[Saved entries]
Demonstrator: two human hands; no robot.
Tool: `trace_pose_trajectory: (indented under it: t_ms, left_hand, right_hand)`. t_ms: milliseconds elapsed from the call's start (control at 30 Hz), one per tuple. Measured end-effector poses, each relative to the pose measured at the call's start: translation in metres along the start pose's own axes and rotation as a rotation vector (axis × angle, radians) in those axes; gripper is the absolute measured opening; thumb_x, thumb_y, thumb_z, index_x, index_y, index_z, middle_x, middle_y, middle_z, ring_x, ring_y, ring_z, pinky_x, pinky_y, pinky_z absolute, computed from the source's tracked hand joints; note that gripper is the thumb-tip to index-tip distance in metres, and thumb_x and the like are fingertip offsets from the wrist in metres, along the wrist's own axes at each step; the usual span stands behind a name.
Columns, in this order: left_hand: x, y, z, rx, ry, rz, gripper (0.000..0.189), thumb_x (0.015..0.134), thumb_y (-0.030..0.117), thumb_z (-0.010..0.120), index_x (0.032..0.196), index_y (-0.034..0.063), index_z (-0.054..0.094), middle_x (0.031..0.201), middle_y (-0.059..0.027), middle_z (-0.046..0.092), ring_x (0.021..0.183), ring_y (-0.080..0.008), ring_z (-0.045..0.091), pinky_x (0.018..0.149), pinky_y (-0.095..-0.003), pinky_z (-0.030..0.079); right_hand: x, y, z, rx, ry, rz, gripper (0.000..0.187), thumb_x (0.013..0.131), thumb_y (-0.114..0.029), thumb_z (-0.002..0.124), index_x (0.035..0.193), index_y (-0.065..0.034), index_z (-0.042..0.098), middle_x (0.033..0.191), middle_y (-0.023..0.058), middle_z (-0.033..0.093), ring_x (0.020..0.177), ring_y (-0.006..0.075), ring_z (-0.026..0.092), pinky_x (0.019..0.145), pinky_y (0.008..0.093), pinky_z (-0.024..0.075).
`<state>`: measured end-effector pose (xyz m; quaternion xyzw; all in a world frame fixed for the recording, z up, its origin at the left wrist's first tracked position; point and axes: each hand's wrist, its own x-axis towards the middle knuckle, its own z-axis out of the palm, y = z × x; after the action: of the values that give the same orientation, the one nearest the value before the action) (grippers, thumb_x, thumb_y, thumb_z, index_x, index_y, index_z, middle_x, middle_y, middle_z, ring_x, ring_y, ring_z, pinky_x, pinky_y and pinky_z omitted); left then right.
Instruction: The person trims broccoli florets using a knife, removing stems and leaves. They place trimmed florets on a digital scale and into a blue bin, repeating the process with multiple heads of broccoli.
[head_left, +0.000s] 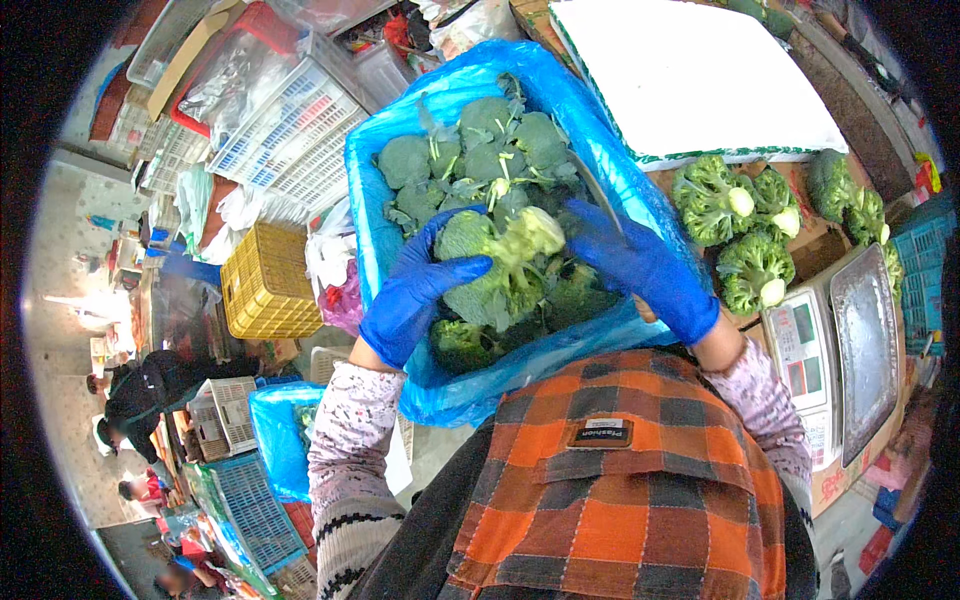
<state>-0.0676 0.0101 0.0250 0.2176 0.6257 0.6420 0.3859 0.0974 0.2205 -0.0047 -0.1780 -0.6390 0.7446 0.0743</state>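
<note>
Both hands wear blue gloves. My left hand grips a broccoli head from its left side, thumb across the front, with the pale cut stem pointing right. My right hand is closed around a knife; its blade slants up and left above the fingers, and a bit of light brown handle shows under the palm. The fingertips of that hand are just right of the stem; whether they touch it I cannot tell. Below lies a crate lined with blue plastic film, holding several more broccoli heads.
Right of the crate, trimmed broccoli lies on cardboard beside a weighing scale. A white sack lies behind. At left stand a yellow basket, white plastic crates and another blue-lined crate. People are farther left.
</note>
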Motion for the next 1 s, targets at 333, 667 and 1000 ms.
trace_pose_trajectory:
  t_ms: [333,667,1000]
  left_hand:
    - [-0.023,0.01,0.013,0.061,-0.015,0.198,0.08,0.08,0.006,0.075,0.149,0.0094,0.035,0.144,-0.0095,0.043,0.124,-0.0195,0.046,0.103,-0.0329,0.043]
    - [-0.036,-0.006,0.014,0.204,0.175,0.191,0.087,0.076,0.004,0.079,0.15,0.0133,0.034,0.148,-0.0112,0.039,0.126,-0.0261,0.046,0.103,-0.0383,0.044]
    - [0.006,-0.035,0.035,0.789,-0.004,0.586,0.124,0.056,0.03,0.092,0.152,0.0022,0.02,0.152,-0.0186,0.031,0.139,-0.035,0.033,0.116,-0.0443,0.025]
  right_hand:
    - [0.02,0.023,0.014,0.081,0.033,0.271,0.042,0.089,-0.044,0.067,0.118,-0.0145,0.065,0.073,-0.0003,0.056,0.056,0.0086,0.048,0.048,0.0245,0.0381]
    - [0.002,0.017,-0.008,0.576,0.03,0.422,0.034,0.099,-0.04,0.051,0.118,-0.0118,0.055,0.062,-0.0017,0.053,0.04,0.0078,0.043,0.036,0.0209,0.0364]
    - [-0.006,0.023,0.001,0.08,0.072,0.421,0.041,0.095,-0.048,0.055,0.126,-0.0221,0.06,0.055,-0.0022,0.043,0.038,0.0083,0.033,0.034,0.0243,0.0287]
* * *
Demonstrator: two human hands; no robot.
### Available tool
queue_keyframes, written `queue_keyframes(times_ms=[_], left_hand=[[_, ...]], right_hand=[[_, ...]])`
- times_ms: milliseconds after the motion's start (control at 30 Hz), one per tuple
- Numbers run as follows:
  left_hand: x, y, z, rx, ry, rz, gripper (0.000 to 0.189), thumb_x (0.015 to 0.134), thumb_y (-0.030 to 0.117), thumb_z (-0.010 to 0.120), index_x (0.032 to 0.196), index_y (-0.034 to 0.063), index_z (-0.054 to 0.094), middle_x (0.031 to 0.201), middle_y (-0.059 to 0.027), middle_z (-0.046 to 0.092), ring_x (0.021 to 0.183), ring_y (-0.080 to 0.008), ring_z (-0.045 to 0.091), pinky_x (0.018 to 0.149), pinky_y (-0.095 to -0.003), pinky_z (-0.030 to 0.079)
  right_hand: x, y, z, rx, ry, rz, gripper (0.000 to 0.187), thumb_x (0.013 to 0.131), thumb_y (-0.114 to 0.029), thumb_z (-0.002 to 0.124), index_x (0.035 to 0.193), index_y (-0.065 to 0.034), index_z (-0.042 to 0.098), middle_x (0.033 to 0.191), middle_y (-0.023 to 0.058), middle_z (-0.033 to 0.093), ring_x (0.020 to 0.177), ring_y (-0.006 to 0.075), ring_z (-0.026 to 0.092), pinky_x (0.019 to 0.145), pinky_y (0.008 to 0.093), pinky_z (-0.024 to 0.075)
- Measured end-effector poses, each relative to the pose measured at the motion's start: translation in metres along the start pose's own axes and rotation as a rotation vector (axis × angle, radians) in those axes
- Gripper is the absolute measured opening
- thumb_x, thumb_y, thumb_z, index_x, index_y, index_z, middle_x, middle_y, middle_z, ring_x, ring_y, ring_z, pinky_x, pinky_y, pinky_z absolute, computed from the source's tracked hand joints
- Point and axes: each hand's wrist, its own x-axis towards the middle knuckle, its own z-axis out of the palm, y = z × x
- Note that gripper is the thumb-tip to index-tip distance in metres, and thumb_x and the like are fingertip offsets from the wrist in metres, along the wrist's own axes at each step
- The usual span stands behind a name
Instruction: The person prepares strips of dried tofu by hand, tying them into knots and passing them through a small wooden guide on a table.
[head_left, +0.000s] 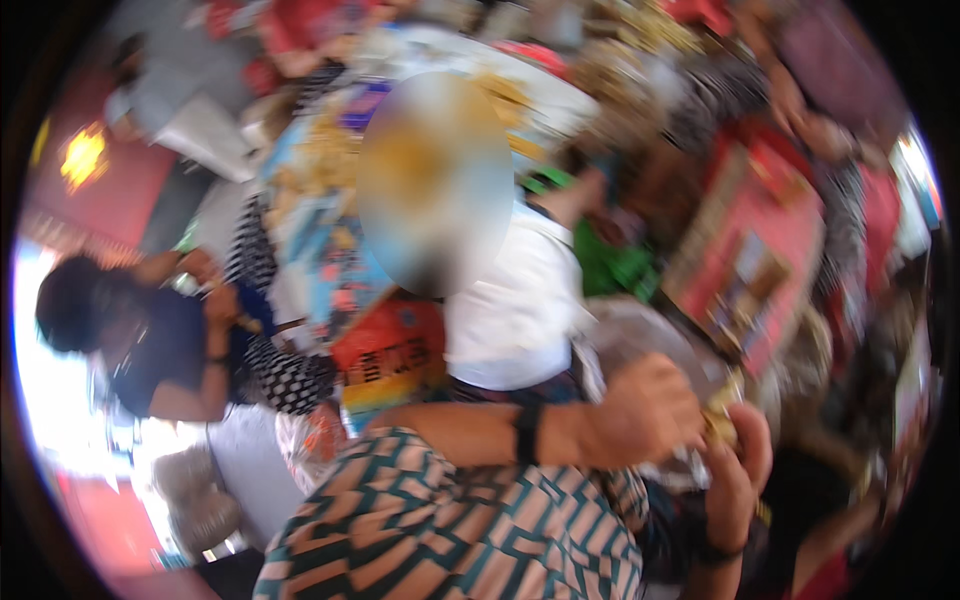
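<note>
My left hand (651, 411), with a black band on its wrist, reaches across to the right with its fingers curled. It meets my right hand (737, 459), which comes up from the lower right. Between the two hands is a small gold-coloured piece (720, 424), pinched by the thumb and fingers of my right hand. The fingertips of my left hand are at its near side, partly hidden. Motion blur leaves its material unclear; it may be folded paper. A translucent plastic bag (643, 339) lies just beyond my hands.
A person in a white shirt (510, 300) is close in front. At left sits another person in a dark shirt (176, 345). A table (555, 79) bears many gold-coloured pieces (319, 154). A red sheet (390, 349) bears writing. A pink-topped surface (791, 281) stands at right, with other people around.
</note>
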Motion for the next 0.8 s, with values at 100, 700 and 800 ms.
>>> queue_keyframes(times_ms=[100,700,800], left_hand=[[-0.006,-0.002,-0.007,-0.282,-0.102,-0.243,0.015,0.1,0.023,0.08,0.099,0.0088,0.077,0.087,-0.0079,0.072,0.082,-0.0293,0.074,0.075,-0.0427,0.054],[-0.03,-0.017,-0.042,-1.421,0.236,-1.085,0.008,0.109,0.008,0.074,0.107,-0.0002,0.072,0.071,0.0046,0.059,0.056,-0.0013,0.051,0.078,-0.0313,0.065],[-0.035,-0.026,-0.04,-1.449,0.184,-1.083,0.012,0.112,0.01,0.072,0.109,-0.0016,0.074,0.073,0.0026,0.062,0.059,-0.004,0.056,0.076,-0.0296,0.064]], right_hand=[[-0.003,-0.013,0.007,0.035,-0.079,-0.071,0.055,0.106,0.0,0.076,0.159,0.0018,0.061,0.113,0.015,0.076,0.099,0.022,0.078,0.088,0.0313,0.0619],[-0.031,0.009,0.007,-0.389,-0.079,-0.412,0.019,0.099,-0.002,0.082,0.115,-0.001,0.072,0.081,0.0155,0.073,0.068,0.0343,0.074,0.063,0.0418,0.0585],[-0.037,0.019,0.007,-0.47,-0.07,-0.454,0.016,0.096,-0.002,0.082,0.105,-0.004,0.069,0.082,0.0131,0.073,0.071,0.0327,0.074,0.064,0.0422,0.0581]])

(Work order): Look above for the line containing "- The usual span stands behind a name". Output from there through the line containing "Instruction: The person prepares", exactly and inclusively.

(Solution to the problem):
- The usual span stands behind a name
Instruction: The person prepares strips of dried tofu by hand, tying them into knots and passing them through a small wooden guide on a table.

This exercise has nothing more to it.